CHANGE IN CONTROL AGREEMENT

     This Change in Control Agreement (the “Agreement”) is made and entered into by and between
David M. Feinberg (the “Employee”) and Allegheny Energy Service Corporation (the “Company”),
effective as of October 18, 2006.

R E C I T A L S

     A. It is expected that the Company’s parent, Allegheny Energy, Inc. (“Allegheny”), from time
to time may consider the possibility of an acquisition by another company or other Change in
Control (as defined below). The Board of Directors of Allegheny (the “Board”) recognizes that such
consideration can be a distraction to the Employee and can cause the Employee to consider
alternative employment opportunities. The Board has determined that it is in the best interests of
Allegheny and its stockholders to assure that Allegheny and the Company will have the continued
dedication and objectivity of the Employee, notwithstanding the possibility, threat or occurrence
of a Change in Control.

     B. The Board believes that it is imperative to provide the Employee with certain benefits upon
a Change in Control in order to provide the Employee with enhanced financial security and provide
incentive and encouragement to the Employee to remain with the Company notwithstanding the
possibility of a Change in Control.

     THEREFORE, the parties hereto agree as follows:

     1. Term of Agreement.

          (a) The term of this Agreement shall commence on the date hereof and expire on the second
anniversary of the date hereof; provided, however, that such term shall thereafter
automatically be extended for additional one-year periods unless either party shall give the other
party notice of such party’s election not to extend the term at least thirty days in advance of the
date that the term would otherwise end. This Agreement shall terminate prior to the expiration of
its scheduled term on the earlier of (i) the date that all obligations of the parties hereto with
respect to this Agreement have been satisfied or (ii) the date that the Employee’s employment with
the Company terminates for any reason, but only if such termination of employment occurs prior to
the Change in Control Date (as defined below).

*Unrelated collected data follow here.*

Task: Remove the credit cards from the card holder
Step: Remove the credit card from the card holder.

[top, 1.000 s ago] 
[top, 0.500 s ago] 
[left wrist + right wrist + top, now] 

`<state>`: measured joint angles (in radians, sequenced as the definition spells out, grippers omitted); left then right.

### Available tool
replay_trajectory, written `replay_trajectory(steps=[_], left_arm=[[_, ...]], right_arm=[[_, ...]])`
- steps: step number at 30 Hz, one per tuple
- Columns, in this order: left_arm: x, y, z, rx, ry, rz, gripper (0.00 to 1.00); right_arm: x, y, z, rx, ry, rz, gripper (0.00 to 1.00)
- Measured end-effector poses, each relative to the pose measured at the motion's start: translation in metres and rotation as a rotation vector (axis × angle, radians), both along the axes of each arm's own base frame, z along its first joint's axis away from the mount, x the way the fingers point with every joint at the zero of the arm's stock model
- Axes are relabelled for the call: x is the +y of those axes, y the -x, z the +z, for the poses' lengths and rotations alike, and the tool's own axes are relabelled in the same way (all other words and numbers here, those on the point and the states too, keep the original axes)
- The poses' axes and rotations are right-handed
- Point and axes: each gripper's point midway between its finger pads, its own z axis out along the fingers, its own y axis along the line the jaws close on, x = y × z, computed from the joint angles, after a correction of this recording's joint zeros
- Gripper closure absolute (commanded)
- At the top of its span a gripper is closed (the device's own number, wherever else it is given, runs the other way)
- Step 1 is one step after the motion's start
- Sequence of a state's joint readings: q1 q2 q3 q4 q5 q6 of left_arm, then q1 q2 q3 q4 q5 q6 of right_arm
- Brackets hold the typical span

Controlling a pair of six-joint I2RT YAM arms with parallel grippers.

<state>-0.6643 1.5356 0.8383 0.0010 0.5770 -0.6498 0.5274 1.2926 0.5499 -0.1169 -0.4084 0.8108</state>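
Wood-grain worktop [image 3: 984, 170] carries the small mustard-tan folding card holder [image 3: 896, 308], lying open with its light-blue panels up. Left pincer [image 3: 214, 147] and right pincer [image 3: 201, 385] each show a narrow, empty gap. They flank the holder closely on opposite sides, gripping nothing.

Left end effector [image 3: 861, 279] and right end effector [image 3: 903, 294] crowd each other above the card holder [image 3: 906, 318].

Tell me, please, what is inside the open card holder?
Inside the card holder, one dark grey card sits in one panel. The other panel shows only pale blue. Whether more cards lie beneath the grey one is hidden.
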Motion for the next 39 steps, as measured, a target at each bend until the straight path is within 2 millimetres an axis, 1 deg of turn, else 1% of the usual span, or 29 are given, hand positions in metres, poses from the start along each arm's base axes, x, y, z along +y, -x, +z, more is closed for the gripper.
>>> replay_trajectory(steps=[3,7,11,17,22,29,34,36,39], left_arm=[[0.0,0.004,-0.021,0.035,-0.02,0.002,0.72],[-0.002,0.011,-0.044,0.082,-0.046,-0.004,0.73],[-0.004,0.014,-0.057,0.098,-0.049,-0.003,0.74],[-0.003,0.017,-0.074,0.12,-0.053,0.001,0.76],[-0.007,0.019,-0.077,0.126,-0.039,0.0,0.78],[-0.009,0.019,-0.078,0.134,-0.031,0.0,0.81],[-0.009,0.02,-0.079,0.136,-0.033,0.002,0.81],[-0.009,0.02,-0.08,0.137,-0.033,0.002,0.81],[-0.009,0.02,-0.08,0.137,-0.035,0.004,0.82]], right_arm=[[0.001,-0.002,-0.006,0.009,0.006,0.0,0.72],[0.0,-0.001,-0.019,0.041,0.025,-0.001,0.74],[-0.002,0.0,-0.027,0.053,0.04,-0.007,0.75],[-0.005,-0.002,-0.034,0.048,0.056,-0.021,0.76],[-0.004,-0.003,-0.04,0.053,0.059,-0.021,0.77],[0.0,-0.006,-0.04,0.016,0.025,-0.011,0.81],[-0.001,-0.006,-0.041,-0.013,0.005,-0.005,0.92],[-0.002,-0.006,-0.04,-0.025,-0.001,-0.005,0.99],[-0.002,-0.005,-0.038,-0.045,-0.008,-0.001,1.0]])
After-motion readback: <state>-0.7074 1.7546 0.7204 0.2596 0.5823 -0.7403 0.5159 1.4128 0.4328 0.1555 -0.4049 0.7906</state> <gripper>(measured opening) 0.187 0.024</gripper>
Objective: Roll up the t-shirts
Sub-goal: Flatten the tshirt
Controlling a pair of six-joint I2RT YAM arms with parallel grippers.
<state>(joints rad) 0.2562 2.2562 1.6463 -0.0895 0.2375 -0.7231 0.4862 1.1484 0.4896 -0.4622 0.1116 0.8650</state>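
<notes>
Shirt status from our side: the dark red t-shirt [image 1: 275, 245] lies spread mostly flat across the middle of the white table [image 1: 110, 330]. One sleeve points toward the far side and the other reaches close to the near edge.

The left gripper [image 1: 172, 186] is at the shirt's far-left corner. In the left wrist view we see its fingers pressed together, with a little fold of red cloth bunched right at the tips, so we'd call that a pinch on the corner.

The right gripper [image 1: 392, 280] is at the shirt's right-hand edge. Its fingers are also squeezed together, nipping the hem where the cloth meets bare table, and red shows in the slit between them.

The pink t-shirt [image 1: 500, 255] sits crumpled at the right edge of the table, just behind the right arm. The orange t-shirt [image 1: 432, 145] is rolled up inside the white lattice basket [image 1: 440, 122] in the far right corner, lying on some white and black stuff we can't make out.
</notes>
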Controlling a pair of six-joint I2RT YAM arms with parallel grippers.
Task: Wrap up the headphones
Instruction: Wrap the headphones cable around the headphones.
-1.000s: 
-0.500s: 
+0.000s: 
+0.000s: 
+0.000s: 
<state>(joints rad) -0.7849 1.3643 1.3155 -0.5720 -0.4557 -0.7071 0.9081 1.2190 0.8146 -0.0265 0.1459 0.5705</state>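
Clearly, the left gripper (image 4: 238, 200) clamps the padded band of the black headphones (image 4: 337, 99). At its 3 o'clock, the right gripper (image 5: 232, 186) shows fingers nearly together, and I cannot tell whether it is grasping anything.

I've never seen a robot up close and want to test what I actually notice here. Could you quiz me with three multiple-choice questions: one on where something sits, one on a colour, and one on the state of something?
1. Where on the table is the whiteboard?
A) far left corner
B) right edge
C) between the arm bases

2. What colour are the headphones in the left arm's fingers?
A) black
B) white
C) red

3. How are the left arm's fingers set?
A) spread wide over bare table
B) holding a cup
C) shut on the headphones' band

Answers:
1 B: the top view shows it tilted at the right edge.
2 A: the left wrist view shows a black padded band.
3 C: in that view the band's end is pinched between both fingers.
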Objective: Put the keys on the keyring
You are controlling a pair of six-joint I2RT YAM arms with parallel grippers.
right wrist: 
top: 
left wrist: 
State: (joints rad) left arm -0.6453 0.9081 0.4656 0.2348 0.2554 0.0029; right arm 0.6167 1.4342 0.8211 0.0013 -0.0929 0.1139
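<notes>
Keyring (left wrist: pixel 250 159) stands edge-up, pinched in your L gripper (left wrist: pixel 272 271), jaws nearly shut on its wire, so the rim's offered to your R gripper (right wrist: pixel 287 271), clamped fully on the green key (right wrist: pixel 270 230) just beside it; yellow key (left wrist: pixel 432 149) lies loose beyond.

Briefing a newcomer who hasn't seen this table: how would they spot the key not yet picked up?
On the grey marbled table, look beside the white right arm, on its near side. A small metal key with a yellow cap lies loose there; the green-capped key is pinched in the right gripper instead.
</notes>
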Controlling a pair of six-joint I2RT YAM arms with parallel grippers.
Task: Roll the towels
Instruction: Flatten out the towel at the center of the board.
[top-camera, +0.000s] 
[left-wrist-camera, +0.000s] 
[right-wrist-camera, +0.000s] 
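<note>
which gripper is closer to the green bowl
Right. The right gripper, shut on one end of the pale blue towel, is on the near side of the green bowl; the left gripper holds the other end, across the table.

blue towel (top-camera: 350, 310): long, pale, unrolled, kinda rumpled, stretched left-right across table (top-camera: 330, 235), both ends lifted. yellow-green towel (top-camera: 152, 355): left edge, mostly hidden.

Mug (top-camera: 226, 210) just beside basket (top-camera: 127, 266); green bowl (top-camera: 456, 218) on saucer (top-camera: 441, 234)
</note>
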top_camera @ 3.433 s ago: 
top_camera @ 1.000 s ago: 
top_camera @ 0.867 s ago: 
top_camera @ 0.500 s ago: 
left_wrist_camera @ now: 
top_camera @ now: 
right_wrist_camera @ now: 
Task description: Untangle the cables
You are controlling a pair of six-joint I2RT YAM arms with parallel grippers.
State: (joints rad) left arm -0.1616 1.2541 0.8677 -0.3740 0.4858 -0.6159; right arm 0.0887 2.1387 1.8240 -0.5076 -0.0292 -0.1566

          (b) The parties agree that this Agreement shall replace and supersede the Change in Control
Agreement, dated August 2, 2004, between the Company and the Employee, which effective as of the
date hereof, is hereby terminated and shall be of no further force or effect.

     2. Definitions. The following definitions shall apply solely for purposes of this
Agreement and such definitions shall have no application in any other agreement, plan or
arrangement between the Employee and the Company or any if its subsidiaries or affiliates:

 

 

          (a) “Cause” means (i) the Employee’s conviction of, or plea of guilty or nolo
contendere to, (A) a felony or (B) a lesser crime or offense which, in the reasonable opinion
of the Company, could adversely affect the business or reputation of Allegheny and its subsidiaries
and affiliates (collectively, the “AE Companies”), (ii) the Employee’s repeated failure to follow
specific lawful directions of the Board or any officer to whom he reports, (iii) the Employee’s
willful misconduct, fraud, embezzlement or dishonesty either in connection with his duties to the
AE Companies or which otherwise causes damage or, in the reasonable opinion of the Company, is
likely to cause damage, to the AE Companies, (iv) the Employee’s failure to perform a substantial
part of his duties following notice and a reasonable opportunity to cure (if such failure is
capable of cure), (v) the Employee’s material violation of any policy, procedure or guideline of
the AE Companies following notice and reasonable opportunity to cure (if such violation is capable
of cure), (vi) the Employee’s abuse of alcohol or illegal drugs, or (vii) the Employee’s violation
of any applicable confidentiality, non-competition or non-solicitation covenants relating to the AE
Companies.

          (b) “Change in Control” means the occurrence of either of the following events:

               (i) the consummation of a reorganization, merger, statutory share exchange or consolidation or
similar corporate transaction involving Allegheny, or a sale or other disposition of all or
substantially all of the stock of Allegheny or a sale of all or substantially all of the assets of
Allegheny and its subsidiaries (each, a “Business Combination”), in each case, unless, immediately
following such Business Combination, the individuals and entities who were the beneficial owners of
Allegheny’s Outstanding Voting Securities immediately prior to such Business Combination
beneficially own, directly or indirectly, a majority of the combined voting power of the then
outstanding voting securities, of the entity resulting from such Business Combination, (including,
without limitation, an entity which, as a result of the Business Combination, owns Allegheny or all
or substantially all of the assets of Allegheny and its subsidiaries either directly or through one
or more subsidiaries) in substantially the same proportions as their ownership of the Outstanding
Voting Securities immediately prior to such Business Combination; or

               (ii) the approval by Allegheny’s shareholders of a complete liquidation or dissolution of
Allegheny.

          (c) “Change in Control Date” means the first date after the date hereof on which a Change in
Control occurs; provided, however, that if a Change in Control occurs and if the
Employee’s employment with the Company is terminated or an event constituting Good Reason (as
defined below) occurs prior to the Change in Control, and if it is reasonably demonstrated by the
Employee that such termination or event (i) was at the request of a third party who has taken steps
reasonably calculated to effect the Change in Control, or (ii) otherwise arose in connection with
or anticipation of the Change in Control then, for all purposes of this Agreement, the Change in
Control Date shall meant the date immediately prior to the date of such termination or event.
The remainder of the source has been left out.